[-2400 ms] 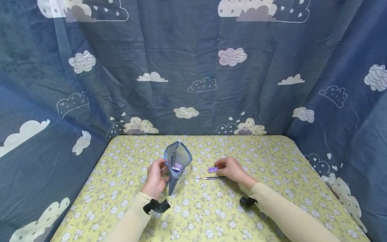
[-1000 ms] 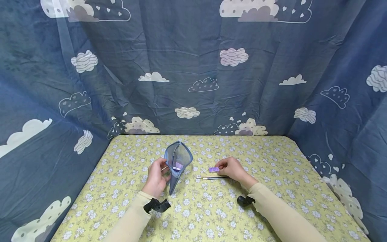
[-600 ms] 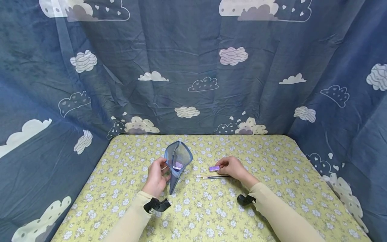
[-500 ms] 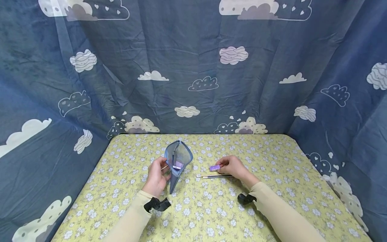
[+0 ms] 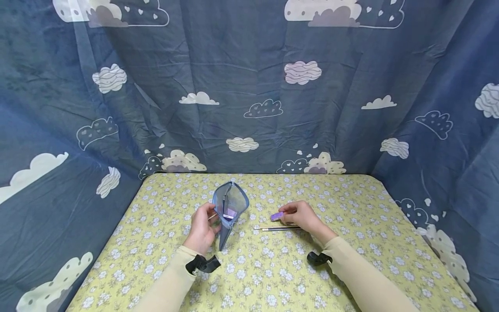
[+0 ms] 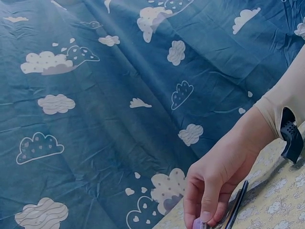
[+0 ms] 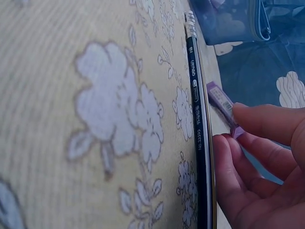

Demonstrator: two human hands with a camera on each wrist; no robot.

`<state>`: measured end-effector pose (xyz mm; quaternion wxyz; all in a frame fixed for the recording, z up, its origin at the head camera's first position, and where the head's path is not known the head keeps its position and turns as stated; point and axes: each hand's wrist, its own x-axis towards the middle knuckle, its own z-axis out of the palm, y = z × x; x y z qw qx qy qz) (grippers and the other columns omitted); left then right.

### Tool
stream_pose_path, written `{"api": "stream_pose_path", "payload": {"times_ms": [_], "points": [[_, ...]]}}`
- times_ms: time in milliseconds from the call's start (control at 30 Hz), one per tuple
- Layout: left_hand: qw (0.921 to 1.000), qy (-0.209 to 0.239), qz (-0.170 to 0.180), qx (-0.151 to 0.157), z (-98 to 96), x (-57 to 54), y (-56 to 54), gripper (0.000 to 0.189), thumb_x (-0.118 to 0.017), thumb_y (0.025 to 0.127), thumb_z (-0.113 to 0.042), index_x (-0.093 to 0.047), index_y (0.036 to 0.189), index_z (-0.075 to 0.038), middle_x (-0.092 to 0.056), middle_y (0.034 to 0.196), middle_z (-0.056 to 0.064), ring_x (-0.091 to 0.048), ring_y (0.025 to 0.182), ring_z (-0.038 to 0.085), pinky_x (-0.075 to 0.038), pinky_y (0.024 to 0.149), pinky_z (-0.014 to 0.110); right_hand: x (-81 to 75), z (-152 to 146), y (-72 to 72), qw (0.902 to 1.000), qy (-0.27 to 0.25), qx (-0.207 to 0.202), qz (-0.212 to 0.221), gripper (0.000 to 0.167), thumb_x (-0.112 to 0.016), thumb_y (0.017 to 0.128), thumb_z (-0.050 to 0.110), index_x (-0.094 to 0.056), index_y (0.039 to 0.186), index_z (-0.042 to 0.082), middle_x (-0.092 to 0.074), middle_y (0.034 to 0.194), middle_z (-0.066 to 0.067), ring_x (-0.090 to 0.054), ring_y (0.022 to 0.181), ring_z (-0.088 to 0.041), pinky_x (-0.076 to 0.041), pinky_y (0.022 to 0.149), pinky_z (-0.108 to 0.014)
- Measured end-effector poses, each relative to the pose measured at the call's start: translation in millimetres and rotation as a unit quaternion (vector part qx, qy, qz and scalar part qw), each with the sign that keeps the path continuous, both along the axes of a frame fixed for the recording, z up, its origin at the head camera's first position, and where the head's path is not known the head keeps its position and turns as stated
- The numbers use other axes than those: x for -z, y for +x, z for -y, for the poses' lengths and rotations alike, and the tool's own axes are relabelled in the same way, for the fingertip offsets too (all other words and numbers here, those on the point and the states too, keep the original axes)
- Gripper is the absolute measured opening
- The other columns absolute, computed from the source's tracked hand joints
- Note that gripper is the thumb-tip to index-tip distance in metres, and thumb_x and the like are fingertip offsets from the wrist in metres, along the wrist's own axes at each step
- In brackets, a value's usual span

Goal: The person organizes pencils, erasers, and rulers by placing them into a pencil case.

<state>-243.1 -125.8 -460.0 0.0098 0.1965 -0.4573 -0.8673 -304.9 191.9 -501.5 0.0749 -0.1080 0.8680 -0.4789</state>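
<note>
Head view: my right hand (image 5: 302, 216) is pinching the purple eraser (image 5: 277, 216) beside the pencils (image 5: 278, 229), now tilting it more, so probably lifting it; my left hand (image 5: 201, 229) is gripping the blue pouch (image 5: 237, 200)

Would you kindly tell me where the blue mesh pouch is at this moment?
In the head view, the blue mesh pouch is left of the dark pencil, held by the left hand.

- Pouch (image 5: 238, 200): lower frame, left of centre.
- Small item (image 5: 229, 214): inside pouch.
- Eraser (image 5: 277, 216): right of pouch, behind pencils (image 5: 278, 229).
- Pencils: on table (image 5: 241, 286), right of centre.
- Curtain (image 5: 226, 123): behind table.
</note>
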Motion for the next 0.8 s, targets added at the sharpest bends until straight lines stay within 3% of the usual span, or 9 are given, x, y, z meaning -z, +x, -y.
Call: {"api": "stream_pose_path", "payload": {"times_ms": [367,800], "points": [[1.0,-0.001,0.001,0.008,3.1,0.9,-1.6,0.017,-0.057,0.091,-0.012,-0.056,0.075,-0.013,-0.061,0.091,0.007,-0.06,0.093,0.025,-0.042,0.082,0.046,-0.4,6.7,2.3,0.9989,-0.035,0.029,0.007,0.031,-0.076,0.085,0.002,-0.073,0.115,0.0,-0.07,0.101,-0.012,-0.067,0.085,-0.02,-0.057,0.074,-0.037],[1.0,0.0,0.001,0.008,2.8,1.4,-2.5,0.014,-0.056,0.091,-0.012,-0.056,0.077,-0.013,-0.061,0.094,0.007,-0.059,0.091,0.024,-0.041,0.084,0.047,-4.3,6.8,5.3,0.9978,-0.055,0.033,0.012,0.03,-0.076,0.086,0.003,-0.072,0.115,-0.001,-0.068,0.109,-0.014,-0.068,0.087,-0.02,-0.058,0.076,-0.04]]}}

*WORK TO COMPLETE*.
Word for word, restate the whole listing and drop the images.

*EXERCISE SOLUTION*.
[-2400 ms] 
[-1000 ms] 
[-600 ms] 
[-500 ms] 
[+0 ms] 
[+0 ms] 
[+0 ms] 

Demonstrator: two human hands with a camera on each wrist; no robot.

`<state>`: measured end-effector pose (xyz mm; quaternion wxyz; all in a frame fixed for the recording, z up, its origin at the head camera's first position, and where the head's path is not known the head keeps its position and turns as stated; point and axes: each hand's wrist, its own x-axis towards the middle knuckle, its own z-axis out of the palm, y = z × x; x y z qw qx qy qz) (grippers and the other columns omitted); left then right.

### Tool
stream_pose_path, written `{"api": "stream_pose_path", "payload": {"times_ms": [_], "points": [[_, ...]]}}`
- times_ms: time in milliseconds from the call's start (control at 30 Hz), one per tuple
- Layout: left_hand: qw (0.921 to 1.000), qy (-0.209 to 0.239), qz (-0.170 to 0.180), qx (-0.151 to 0.157), z (-98 to 96), x (-57 to 54), y (-56 to 54), gripper (0.000 to 0.189), thumb_x (-0.118 to 0.017), thumb_y (0.025 to 0.127), thumb_z (-0.113 to 0.042), index_x (-0.093 to 0.047), index_y (0.036 to 0.189), index_z (-0.075 to 0.038), middle_x (-0.092 to 0.056), middle_y (0.034 to 0.196), middle_z (-0.056 to 0.064), ring_x (-0.091 to 0.048), ring_y (0.025 to 0.182), ring_z (-0.038 to 0.085), pinky_x (-0.075 to 0.038), pinky_y (0.024 to 0.149), pinky_z (-0.014 to 0.110); right_hand: x (-81 to 75), z (-152 to 146), y (-72 to 72), qw (0.902 to 1.000), qy (-0.27 to 0.25), qx (-0.207 to 0.202), qz (-0.212 to 0.221), gripper (0.000 to 0.167), thumb_x (-0.112 to 0.016), thumb_y (0.017 to 0.128), thumb_z (-0.050 to 0.110), index_x (-0.094 to 0.056), index_y (0.039 to 0.186), index_z (-0.042 to 0.082), middle_x (-0.092 to 0.074), middle_y (0.034 to 0.194), middle_z (-0.066 to 0.067), ring_x (-0.090 to 0.054), ring_y (0.022 to 0.181), ring_z (-0.088 to 0.041), pinky_x (-0.076 to 0.041), pinky_y (0.022 to 0.149), pinky_z (-0.108 to 0.014)
- Measured end-effector poses, each relative to the pose measured at the call's start: translation in millimetres and rotation as a unit quaternion (vector part qx, qy, qz and scalar part qw), each with the sign that keeps the path continuous, both along the axes of a frame fixed for the recording, z up, its origin at the head camera's first position, and where the head's path is not known the head keeps its position and turns as stated
- The numbers use other axes than those: x for -z, y for +x, z for -y, for the poses' lengths and rotations alike, and the tool's own axes are relabelled in the same way, for the fingertip offsets too (all other words and numbers here, those on the point and the states too, keep the original axes)
- Gripper is the absolute measured opening
- The other columns absolute, computed from the source's tracked hand joints
- Note that gripper is the thumb-tip to index-tip distance in metres, and thumb_x and the like are fingertip offsets from the wrist in metres, along the wrist's own axes at each step
- In brackets, a value's usual span

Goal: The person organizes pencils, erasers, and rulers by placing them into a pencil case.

<state>-243.1 -125.8 -460.0 0.0098 0.1965 -0.4573 -0.8673 -304.9 191.9 -501.5 0.0749 -0.1080 0.8680 -0.4789</state>
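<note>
Head view: my right hand (image 5: 302, 216) is pinching the purple eraser (image 5: 277, 216) beside the pencils (image 5: 278, 229), now tilting it more, so probably lifting it; my left hand (image 5: 201, 229) is gripping the blue pouch (image 5: 237, 200)

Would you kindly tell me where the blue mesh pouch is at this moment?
In the head view, the blue mesh pouch is left of the dark pencil, held by the left hand.

- Pouch (image 5: 238, 200): lower frame, left of centre.
- Small item (image 5: 229, 214): inside pouch.
- Eraser (image 5: 277, 216): right of pouch, behind pencils (image 5: 278, 229).
- Pencils: on table (image 5: 241, 286), right of centre.
- Curtain (image 5: 226, 123): behind table.
</note>
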Motion for the next 0.8 s, targets added at the sharpest bends until straight lines stay within 3% of the usual span, or 9 are given, x, y, z meaning -z, +x, -y.
Call: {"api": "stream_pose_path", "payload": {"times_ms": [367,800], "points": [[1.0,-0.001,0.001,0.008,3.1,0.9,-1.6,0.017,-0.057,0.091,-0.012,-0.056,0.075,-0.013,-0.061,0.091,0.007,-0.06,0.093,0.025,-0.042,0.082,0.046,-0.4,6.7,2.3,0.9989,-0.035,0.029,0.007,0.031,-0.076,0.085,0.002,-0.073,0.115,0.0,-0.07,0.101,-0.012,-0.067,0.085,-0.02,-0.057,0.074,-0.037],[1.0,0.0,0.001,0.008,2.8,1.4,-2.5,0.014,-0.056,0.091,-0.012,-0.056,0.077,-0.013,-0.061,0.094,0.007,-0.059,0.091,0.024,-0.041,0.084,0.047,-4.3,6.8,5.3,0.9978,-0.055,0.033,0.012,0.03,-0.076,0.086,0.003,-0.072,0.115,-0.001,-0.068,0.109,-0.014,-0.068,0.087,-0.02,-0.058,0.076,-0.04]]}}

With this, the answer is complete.